The chain never halted. Blocks kept getting produced and finalized. But for affected users, the experience was effectively broken: their transactions couldn't be included. The team had to rotate the problematic block producer 3 separate times (Dec 11 at 5:45 PM, Dec 11 at 10:20 PM, Dec 13 at 2:15 AM) before permanently pulling it from rotation on December 13th. So where does "outage" apply? It maps cleanly to services where we own the availability commitment: AggLayer, managed RPC endpoints, private mempool features. Services with a defined customer, a measurable availability expectation, and a process that's either running or it's not. Concrete. Unambiguous. Protocol-level events (halts, consensus issues, bad blocks) are always incidents. "Outage" gets reserved for specific services in our catalogue where we've made an explicit availability promise.
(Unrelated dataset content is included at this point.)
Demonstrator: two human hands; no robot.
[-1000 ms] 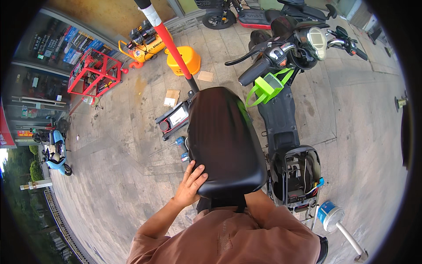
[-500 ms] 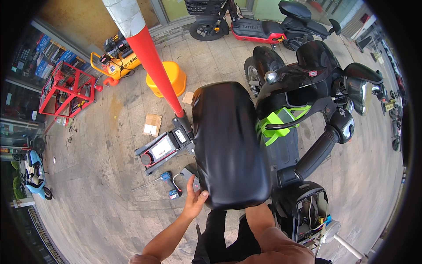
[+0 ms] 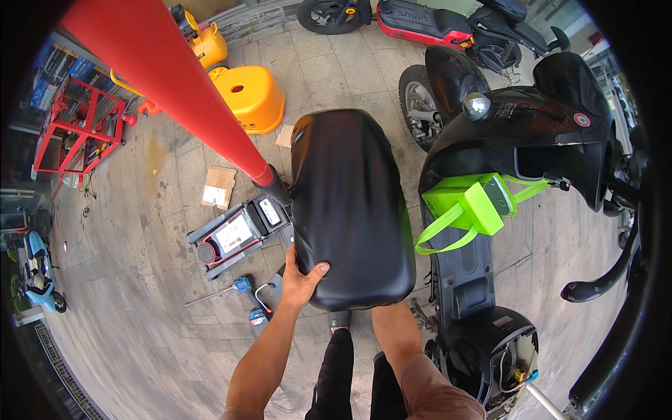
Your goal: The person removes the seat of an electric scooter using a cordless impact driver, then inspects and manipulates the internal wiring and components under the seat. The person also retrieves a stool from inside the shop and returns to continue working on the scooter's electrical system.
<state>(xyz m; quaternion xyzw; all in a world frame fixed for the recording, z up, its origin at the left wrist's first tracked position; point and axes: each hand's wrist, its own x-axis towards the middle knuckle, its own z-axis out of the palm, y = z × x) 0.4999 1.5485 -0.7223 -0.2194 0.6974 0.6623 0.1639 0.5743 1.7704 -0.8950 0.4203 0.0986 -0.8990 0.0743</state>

As we build out SLOs, the service catalogue will make this distinction concrete rather than something we relitigate every time something breaks.

Problem#

Post-resolution investigation turned up multiple causes feeding back into each other: the reduced txpool config, the announcement timing bug inherited from the hardfork, the DoS traffic amplifying both, and the fundamental inadequacy of the block producer's hardware. Problem management led to bumping pool parameters back up, deploying the timing fix, retiring the problematic hardware, and bolting on new monitoring for underutilized blocks and low transaction relay rates. Each fix maps back to eliminating or detecting the faults before they can surface again (the "prevents recurrence" loop in the causal chain diagram).

Key Takeaway#

The error happened weeks before anyone noticed. The faults sat latent for days. The failure kicked off when load conditions shifted. The incident got declared when users were impacted. The service was degraded (partial, sustained, never a full halt) but severe enough to require 3 rounds of intervention. And the problem investigation after resolution is what prevents the next one. Each stage calls for different tools, different responses, different teams. Lumping everything under "incident" or reaching for "outage" on protocol-level events obscures which response is actually appropriate at each point. Precise terminology isn't pedantic here. It's operational. And once the service catalogue and SLOs are in place, the terminology stops being a judgment call and starts being something you can just look up.